• **PROBLEM STATEMENT**
Scan the listing below for the word "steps" and copy every line that has it.
** Opening GIVEN INFORMATION block **
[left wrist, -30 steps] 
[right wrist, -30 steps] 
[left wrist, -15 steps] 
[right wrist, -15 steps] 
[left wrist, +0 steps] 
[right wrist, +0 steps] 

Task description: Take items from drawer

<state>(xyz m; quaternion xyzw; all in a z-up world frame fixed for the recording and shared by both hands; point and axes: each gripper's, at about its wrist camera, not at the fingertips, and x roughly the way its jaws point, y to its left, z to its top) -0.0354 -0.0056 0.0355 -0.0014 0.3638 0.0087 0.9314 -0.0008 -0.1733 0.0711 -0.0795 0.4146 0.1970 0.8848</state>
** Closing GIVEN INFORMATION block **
• **EXERCISE OUTPUT**
[left wrist, -30 steps] 
[right wrist, -30 steps] 
[left wrist, -15 steps] 
[right wrist, -15 steps] 
[left wrist, +0 steps] 
[right wrist, +0 steps] 

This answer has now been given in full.